Combining Sale Forecasting and Transshipment of Perishable Goods for Retailing Franchisee (2016.8~2017,7)

Funded by Ministry of Science and Technology(105-2221-E-011-108), PI

This research aims to develop a sale forecasting model combined with a transshipment model for the perishable good franchisees to enhance the total sale in the franchisee system. Due to the nature of franchise, the franchisees order the materials or goods from the franchiser and sell the branded products under the franchise agreement. Especially, if the selling goods are perishable such as bread or food, the franchisees usually have relatively conservative ordering strategy to avoid the lost caused by scraping the overdue products. This conservative ordering strategy will cause the misleading on predicting sales.
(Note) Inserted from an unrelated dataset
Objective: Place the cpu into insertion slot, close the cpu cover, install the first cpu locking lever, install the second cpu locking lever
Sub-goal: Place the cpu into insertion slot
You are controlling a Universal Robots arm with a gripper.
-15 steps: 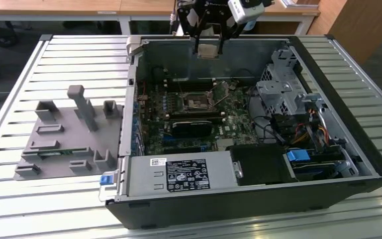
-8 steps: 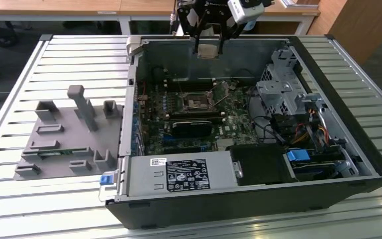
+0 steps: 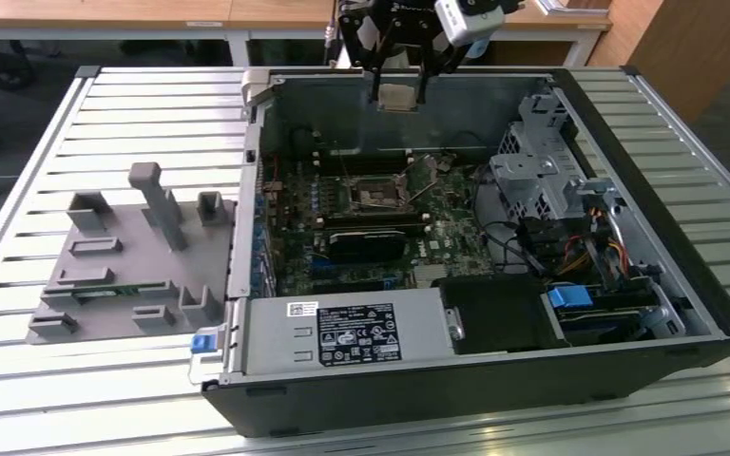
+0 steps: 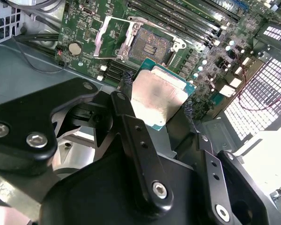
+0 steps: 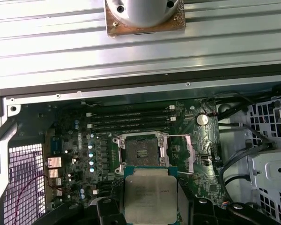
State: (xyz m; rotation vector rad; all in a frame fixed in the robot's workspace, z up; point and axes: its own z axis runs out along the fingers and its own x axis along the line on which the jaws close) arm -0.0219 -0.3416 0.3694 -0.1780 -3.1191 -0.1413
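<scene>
The tool [image 4: 157,95] is clenched on the cpu [image 4: 160,101], one finger [image 4: 127,80] on each of two opposite edges, so the chip hangs flat with its grey metal top facing up toward the wrist. There is only the one arm, and it carries the chip well above the board, not yet touching anything. The insertion slot [image 5: 143,152] lies below the tool and a little beyond the chip's free edge, so the gap to close is mostly downward with a short reach forward. The chip is square, with no long axis to speak of; in the first wrist view its edges run about parallel to the slot's edges, so I judge little turning is needed. The slot is bare, its dark centre exposed, and the cpu cover [image 4: 103,43] looks swung up and open at one side of it. Farther out from the tool sit the long memory slots [image 5: 131,121], then the walls of the computer case [image 3: 467,380] on the slatted counter [image 3: 124,104]
</scene>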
In order to provide the better sale forecasting, in this research, the Point of Sales (POS) data are collected and analyzed. The prediction on the perishable good’s sold-out time is used to predict the daily sale performance. Also, in order to reduce the loss caused by the sale forecasting discrepancy, the transshipment among franchises is suggested to transship the surplus goods which might not be sold in regular business hour to the stores which might face the shortage of the same goods. In this research, the decision making model of the transshipment will be developed. Based on the given probability of the predicted sale, the transshipment model first evaluates the need of transshipment for each franchisee. The transshipment price of goods will be investigated to setting up the optimal transshipment condition for enhancing the mutual benefit. The model considering economic benefits of the transshipment among franchisee system will be also studied.


Development of Heterogeneous Manufacturing Framework Technologies for Legacy Systems and Their CPS Application and Verification (2016.10~2019,9)

Funded by Ministry of Science and Technology(105-2218-E-011-015), CoPI

Cyber-physical systems (CPS) are core technologies for industry 4.0. The key of CPS is to collect and feedback extensive information from the floor, conduct real-time control on physical systems so that they can meet the target performance. Most of the small and medium industry cannot build up CPS because the legacy systems do not have the network capability. Replacing the legacy systems just because of this reason is impossible. Therefore, to upgrade the systems to become CPS-enabled is necessary. The project will develop the heterogeneous manufacturing framework, build the interface for legacy systems, and establish the knowledge repository. The objective of this project is to make legacy systems compatible with the latest CPS-enabled systems. In the end, an automatic production line based on the heterogeneous manufacturing framework will be demonstrated to provide the industry a reference of industry 4.0.
The project consists of three subprojects. In subproject I, we will develop IoT and M2M interface and communication protocol for various legacy systems, and apply the analyzed results of the data collected from the systems on precision machining. In subproject II, we will develop the modeling, design, simulation, analysis of the production line. Also, we will implement smart monitoring, on-line sensing and diagnosis on the machines. In subproject III, we will introduce the big data cloud computing, planning, management, data analysis, service and lean management.
The project will focus on the realization of the CPS technology. We believe that the results will help upgrade the small and medium manufacturing industry, and provide CPS experts to our industry.